Is this algorithm slow enough? We need the email hashing to be immune to rainbow attack, we can accept a very slow computation. Since email are not random they are more vulnerable than passwords.
Feedback from twitter: "in that PR the salt seems to be shared for all emails, which defeats the purpose of using a salt"
Usually indeed for passwords you'd store the salt alongside the hash so the salt is unique per password, isn't it appropriate here as well?
See https://stackoverflow.com/questions/6832445/how-can-bcrypt-have-built-in-salts
This is a weak patch that is definitely not good enough. We had a off-channel conversation and I think it would really be a lot better if the results contain a lookup number.
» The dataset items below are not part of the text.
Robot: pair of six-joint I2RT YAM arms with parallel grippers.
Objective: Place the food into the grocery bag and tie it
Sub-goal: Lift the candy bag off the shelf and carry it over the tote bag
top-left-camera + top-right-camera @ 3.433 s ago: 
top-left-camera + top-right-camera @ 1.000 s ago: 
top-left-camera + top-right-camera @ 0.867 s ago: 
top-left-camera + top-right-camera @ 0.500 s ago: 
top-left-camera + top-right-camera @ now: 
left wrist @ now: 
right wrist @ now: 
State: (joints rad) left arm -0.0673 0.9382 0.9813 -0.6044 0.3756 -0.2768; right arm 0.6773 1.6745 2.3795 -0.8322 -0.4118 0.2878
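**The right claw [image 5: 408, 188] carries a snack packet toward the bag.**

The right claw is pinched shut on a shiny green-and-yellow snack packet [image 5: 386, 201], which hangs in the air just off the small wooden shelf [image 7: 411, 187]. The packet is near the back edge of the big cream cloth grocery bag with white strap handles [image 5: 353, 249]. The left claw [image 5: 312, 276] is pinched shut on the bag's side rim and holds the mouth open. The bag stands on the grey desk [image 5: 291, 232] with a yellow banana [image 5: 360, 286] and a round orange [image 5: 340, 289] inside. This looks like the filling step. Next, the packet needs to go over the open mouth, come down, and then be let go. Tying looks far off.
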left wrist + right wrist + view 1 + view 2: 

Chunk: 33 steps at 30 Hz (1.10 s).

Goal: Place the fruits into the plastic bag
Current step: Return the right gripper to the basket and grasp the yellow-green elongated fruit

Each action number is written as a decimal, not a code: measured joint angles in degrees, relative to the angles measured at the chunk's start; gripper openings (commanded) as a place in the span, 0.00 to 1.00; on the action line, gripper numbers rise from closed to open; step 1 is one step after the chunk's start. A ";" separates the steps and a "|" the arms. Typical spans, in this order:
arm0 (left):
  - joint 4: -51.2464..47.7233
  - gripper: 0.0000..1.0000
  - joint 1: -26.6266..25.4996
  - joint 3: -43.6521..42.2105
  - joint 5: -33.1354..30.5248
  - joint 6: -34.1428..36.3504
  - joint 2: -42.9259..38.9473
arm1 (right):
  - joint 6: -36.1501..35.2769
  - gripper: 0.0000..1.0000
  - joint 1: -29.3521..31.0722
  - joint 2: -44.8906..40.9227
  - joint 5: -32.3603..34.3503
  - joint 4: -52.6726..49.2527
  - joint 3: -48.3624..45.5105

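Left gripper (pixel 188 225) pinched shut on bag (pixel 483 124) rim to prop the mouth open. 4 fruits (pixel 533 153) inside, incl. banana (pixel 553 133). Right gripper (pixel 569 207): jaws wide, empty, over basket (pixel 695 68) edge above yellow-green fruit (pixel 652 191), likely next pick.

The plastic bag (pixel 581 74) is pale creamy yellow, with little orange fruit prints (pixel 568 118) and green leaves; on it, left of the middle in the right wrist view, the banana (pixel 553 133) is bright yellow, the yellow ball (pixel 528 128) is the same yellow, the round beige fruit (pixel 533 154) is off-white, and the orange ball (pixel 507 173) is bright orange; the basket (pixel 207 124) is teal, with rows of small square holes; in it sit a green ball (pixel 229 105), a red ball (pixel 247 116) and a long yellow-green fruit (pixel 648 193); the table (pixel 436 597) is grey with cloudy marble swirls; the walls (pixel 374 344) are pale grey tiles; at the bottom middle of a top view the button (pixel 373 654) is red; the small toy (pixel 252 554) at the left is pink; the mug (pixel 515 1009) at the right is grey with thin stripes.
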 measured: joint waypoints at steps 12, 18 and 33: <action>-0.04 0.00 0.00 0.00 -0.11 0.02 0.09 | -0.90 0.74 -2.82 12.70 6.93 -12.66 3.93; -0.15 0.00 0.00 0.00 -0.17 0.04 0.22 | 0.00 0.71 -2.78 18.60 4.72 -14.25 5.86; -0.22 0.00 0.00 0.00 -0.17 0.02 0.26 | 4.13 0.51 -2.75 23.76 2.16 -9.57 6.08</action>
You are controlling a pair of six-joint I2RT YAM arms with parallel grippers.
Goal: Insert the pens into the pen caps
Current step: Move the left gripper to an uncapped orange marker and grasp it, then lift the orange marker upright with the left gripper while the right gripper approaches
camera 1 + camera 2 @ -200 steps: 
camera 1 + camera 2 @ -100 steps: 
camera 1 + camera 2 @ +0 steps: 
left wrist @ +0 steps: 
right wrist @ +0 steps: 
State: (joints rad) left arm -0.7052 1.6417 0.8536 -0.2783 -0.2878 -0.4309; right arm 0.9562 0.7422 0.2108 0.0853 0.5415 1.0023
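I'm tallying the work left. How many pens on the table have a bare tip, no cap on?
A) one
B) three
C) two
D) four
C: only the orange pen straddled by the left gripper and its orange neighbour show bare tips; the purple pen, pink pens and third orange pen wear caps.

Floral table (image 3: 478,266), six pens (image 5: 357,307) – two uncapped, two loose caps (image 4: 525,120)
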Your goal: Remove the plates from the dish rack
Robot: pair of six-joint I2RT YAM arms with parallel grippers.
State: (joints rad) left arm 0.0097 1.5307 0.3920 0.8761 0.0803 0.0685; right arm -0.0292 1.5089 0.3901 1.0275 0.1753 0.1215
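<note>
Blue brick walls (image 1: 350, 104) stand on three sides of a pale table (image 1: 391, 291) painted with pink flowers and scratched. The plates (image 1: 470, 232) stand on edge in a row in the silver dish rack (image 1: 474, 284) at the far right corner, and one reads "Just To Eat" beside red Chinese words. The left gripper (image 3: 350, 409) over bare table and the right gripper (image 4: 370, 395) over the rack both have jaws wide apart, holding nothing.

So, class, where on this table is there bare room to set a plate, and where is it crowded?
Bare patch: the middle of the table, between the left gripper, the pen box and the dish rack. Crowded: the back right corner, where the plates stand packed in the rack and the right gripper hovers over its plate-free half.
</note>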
survey | email (not published, can also be a hash!) | published_id | published_id_without_order (random id associated to email) |
---|---|---|---|
2019 js | a@b.c | 1 (because its the first row in the data) | f7f5768b5d7961b6be78 |
2019 css | d@e.f | 2 | acf07adbb14c28f26831 |
2020 css | a@b.c | 1 | f7f5768b5d7961b6be78 |
this way the outside knows that its the same user (information that is supposed to be given) but not which email address it is.
The random number internally associated is the best approach I think. Not sure if hashing the email address itself in the db is overkill 😅 However, it would also be necessary to sort the results by the random number else it would be revealing the fill-out order, similar to how the increment number would. Sadly, I don't know Vulcan (or this project) well enough to implement this. Probably just associating a value in a user table?
The salt defeats the purpose
The salt is private, known only to you. If you expose it (like you did in the past) then its true that a rainbow table will allow to figure out the email addresses quite quickly. But unless you publish it, this will at least not contain the emails as raw data. So it does have some value. In any case: I don't like the approach so much as well. Its a quick patch.
Thanks for the details.
We should think in the context of the most catastrophic event, the database leaking and secrets leaking. We should be almost immune to this, especially if we want to keep asking sensitive information in countries where they can be collected. The criticity is too high.
Even if we stop asking those questions, there are other problematic scenario, because this data could be very interesting to malicious advertisers that could target users extremely precisely using their email + the response to the study. I've asked Stack Overflow about that as well, I wonder how they handle this internally.
Those are low probability scenarios, but I think I burned our only excuse so we won't have any if anything happens again in the future. A data collection survey is an easy and interesting prey.
I think hashing the email in the lookup table is appropriate, I am also investigating how to hash it in the auth process.
We could keep email listings in a separate collection unrelated to the user collection (+ with a different createdAt than the signup up date) for the only purpose of telling when a new survey is ready.
A quick patch is definitely a great 1st approach, thanks for this!
Not having metor up and running (sorry 😅) I am not really in a position to test this properly, however this PR should replace the current encryption method with a hash of the email addresses. It reuses the previous Encryption Key as a hash salt, though I recommend renaming that property. If no hash/key property is set the code will fail, preventing the accidental start of the server without a salt set.